- EXERCISE INSTRUCTIONS -
Write out, word for word, the part of the listing below that opens with the line containing "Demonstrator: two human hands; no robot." and closes with the line containing "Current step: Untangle", keeping both of those lines and adding no others.

━━━ GIVEN DATA

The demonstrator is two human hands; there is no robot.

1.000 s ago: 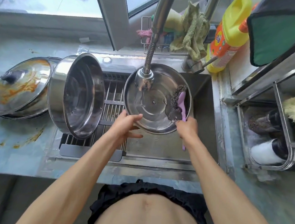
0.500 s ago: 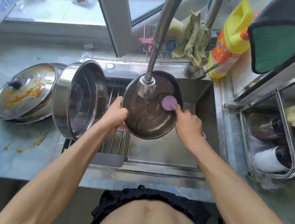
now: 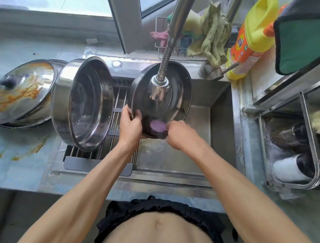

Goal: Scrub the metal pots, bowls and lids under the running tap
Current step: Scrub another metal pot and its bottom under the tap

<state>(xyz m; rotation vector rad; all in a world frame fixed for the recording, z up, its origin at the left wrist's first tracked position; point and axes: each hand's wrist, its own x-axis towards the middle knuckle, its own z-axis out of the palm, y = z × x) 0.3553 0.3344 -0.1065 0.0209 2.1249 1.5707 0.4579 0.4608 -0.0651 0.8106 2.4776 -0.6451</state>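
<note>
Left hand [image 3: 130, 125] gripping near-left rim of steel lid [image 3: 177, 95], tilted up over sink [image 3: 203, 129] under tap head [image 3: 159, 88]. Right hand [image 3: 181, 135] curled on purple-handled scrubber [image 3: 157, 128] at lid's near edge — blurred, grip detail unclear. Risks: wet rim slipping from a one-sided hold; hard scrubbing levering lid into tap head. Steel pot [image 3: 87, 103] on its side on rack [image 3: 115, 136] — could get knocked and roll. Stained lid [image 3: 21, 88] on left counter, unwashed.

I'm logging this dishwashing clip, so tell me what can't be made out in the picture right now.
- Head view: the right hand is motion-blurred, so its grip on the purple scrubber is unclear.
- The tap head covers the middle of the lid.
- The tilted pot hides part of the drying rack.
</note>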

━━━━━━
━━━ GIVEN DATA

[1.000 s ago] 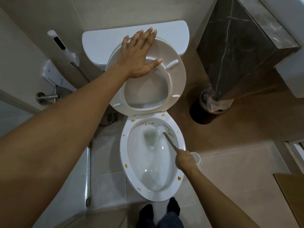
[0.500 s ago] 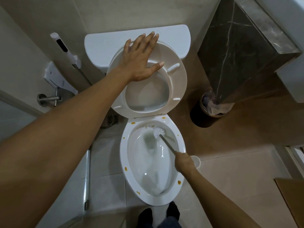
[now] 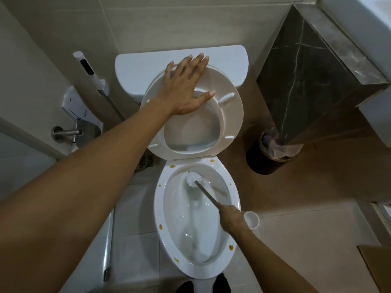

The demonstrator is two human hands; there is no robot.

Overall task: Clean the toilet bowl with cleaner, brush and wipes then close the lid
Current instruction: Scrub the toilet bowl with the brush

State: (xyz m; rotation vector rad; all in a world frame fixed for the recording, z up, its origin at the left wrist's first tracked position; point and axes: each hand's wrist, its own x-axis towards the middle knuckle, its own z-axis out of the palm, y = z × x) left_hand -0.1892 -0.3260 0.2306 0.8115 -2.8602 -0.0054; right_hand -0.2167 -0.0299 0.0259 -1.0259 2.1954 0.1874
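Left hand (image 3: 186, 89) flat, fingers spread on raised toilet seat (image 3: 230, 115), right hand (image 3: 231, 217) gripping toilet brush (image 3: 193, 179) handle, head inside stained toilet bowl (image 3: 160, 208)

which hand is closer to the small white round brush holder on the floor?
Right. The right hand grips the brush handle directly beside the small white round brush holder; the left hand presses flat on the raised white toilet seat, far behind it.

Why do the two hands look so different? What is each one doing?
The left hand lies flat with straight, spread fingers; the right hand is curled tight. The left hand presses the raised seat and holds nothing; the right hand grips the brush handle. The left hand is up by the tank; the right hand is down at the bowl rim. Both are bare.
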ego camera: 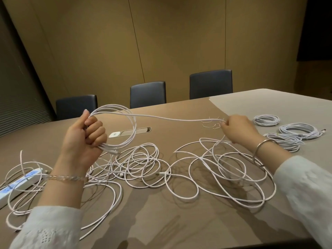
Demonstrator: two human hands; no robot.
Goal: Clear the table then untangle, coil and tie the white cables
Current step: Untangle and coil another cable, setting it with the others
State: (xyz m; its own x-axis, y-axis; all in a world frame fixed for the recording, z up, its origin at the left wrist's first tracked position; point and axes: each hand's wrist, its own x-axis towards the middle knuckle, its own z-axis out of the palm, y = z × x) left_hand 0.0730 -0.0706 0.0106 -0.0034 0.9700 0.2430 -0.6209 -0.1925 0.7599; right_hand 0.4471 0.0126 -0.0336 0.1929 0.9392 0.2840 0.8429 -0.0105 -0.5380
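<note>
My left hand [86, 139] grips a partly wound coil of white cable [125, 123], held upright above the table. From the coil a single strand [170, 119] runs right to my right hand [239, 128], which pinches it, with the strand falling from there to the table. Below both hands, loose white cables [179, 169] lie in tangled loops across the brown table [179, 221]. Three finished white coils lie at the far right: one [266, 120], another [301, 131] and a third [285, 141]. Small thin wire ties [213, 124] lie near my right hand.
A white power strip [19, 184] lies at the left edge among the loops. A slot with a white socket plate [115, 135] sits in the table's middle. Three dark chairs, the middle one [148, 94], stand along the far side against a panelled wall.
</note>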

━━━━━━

- EXERCISE OUTPUT -
Demonstrator: two human hands; no robot.
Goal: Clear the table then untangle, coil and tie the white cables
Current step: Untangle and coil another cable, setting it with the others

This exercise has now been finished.